Prepare the lists of slices, grids, and directions from the given data and extract the delta-f data.

Parameters:
  • plot_full_f (bool) – whether to plot full-f instead of delta-f data

  • grid_slices (dict) – holds the names of the directions as keys and the values at where the function should be evaluated as values

  • data_path (str) – the path to the data which should be prepared

  • slice_name (str) – The name of the slicing, e.g. e2_v1_v2

  • background_params (dict [optional]) – parameters of the maxwellian background type if a full_f method was used

Returns:

  • slices_2d (list[string]) – A list of all the slicings

  • grids (list[xp.ndarray]) – A list of all grids according to the slices

  • directions (list[string]) – A list of the directions that appear in all slices

  • df_data (xp.ndarray) – The data of delta-f (in case of full-f: distribution function minus background)

Continuous spectra#

struphy.diagnostics.continuous_spectra.get_mhd_continua_2d(space, domain, omega2, U_eig, m_range, omega_A, div_tol, comp_sound)[source]#

Get the eigenfrequencies omega^2/omega_A^2 in the range (0, 1) sorted by shear Alfvén modes and slow sound modes.

Parameters:
  • space (struphy.eigenvalue_solvers.spline_space.Tensor_spline_space) – 2d finite element B-spline space.

  • domain (struphy.geometry.base.Domain) – The domain in which the eigenvalue problem has been solved.

  • omega2 (array-like) – Eigenfrequencies obtained from eigenvalue solver.

  • U_eig (array-like) – Eigenvectors obtained from eigenvalue solver.

  • m_range (list) – Range of poloidal mode numbers that shall be identified.

  • omega_A (float) – On-axis Alfvén frequency B0/R0.

  • div_tol (float) – Threshold for the maximum divergence of an eigenmode below which it is considered to be an Alfvénic mode.

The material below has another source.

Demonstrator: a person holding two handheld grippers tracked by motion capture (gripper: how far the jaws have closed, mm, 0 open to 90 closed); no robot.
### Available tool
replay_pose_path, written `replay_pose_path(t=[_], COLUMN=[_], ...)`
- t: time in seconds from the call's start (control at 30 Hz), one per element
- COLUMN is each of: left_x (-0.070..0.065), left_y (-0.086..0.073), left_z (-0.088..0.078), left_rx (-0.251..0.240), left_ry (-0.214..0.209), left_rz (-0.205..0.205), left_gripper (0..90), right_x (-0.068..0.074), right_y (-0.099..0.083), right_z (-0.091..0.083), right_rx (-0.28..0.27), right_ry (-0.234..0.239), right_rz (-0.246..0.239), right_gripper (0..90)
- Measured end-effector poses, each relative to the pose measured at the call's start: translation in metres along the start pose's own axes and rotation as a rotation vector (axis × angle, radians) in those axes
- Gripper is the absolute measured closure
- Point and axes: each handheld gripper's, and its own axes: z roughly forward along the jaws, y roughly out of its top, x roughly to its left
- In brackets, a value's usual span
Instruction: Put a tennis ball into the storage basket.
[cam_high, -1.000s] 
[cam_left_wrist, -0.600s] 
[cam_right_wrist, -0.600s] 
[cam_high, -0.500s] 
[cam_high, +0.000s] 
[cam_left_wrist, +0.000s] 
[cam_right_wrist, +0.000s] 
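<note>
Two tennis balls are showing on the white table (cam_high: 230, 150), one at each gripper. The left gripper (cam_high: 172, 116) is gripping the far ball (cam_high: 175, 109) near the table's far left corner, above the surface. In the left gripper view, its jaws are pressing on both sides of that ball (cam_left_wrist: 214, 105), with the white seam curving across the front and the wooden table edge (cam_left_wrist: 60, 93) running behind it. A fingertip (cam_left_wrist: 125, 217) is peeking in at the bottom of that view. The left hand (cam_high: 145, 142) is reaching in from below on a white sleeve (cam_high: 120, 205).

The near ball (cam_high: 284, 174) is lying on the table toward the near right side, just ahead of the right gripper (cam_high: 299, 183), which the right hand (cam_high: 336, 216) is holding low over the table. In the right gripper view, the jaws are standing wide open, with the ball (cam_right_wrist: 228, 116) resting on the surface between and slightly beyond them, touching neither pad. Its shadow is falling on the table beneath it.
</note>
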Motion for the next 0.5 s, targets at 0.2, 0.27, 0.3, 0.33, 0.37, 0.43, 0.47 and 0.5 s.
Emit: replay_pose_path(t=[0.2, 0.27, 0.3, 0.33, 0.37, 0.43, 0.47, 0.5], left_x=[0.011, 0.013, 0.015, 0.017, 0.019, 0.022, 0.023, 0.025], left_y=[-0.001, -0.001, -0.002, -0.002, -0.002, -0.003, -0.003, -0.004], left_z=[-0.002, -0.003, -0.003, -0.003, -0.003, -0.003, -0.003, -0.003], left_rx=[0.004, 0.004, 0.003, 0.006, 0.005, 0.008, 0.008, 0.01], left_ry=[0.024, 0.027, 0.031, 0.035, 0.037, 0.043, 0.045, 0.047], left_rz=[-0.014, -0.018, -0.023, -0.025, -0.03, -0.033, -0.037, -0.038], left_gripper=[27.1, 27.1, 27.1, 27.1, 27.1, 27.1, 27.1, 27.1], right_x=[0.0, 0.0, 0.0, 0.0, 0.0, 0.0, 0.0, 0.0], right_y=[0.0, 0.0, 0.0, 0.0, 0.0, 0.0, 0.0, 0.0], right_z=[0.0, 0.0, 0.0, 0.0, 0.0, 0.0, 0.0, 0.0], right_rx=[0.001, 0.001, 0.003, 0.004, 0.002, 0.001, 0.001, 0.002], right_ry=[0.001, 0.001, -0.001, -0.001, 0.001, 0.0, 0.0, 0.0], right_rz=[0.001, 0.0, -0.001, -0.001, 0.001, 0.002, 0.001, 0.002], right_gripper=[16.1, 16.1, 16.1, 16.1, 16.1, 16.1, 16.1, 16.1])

  • comp_sound (int) – The component that is used for the slow sound mode analysis (2 : 2nd component or 3 : third component).

Returns:

  • a_spec (list of 2d numpy arrays) – the radial location a_spec[m][0], squared eigenfrequencis a_spec[m][1] and global mode index a_spec[m][2] corresponding to shear Alfvén modes for each poloidal mode number m in m_range.

  • s_spec (list of 2d numpy arrays) – the radial location s_spec[m][0], squared eigenfrequencis s_spec[m][1] and global mode index s_spec[m][2] corresponding to slow sound modes for each poloidal mode number m in m_range.